If we look into the mirror, it becomes clear who is meant. He is not speaking to children but to us. That means that I am able to claim this promise. That is a tremendous statement! God said “I will.” What God wills, He can also do. What does He want? “I will carry you into your old age.” Because we may sometimes have doubts, He states one more time: “I have made, and I will bear; even I will carry, and will deliver you.” Have you noticed that in one verse, God emphasizes three times “I will?” I do not know if you interpret this verse as I do, but to me it means that there is nothing I need to fear. My God bears and carries me.

• “Let your conduct be without covetousness; be content with such things as you have. For He Himself has said, ‘I will never leave you nor forsake you.’ So we may boldly say: ‘The Lord is my helper; I will not fear. What can man do to me?’” (Hebrews 13:5-6)

These verses indirectly address problems of existence. Perhaps the question arises when someone looks at their savings book and asks: will this be enough? With a modest pension, one is unable to take big chances. The writer demands that his readers (and us) not worry but with a joyful heart make do with whatever we have. We can do that because God has promised not to desert us. This could also be stated as: “I will not leave you in the lurch.”

• “And if I go and prepare a place for you, I will come again and receive you to myself; that where I am, there you may be also” (John 14:3).

Shortly before His ascension, Jesus spoke these words. They are not just encouraging words but also contain a promise.
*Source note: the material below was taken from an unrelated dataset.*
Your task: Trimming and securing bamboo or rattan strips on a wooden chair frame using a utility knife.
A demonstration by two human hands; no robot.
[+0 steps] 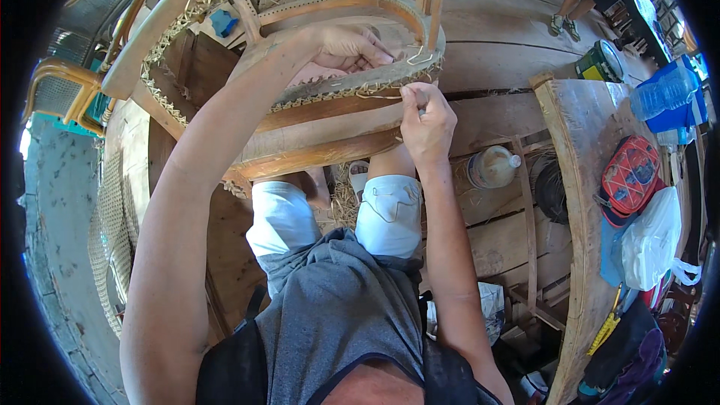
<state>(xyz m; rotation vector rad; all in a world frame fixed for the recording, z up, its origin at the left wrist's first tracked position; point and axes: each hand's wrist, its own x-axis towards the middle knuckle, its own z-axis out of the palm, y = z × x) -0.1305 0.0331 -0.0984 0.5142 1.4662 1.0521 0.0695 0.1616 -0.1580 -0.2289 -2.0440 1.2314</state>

The question about our future destination may become a fear and a worry question here on earth. How long will one be able to live in one’s own house? If one cannot manage on one’s own, what then? “Assisted living” are two words that we do not want to utter. Where we will live out our last days is not guaranteed. However, the promise of Jesus goes past this time and lights up our future. Our definite place of residence is in a better world and specifically is where Jesus resides. When things become complicated and one is dependent on the help of others because one is unable to help oneself, I am able to console myself by the thought that soon I will take up residence and be with Jesus.

• “Then I, John, saw the holy city, New Jerusalem, coming down out of heaven from God, prepared as a bride adorned for her husband. And I heard a loud voice from heaven saying, ‘Behold, the tabernacle of God is with men, and He will dwell with them, and they shall be His people. God Himself will be with them and be their God. And God will wipe away every tear from their eyes; there shall be no more death, nor sorrow, nor crying. There shall be no more pain, for the former things have passed away’” (Revelation 21:2-4). 

It is all about heaven. “Where do go after I die?” is what people often ask. The answer naturally depends on our standing with Jesus. As followers of Jesus, we can expect an unimaginable eternity. When we as suffering and frail humans close our eyes, we will be with Jesus in a place where “tears, death, sorrow, noise, and pain” are foreign to us. The sorrows of this time have boundaries, i.e., they do have an end sooner or later, and then this applies: “Eye has not seen, nor ear heard, nor have entered into the heart of man the things which God has prepared for those who love Him” (1 Corinthians 2:9).

This is only a small number of God’s many promises. One brother read his Bible with pencil in hand so that every time he encountered a promise, he would write “For me” in the margin. This gave him strength, encouraged him to carry on, and he was totally “convinced that what He had promised He was also able to perform” (Romans 4:21).

Chiming in with the composer’s song, I would like to encourage you to “trust in the promises, brother!”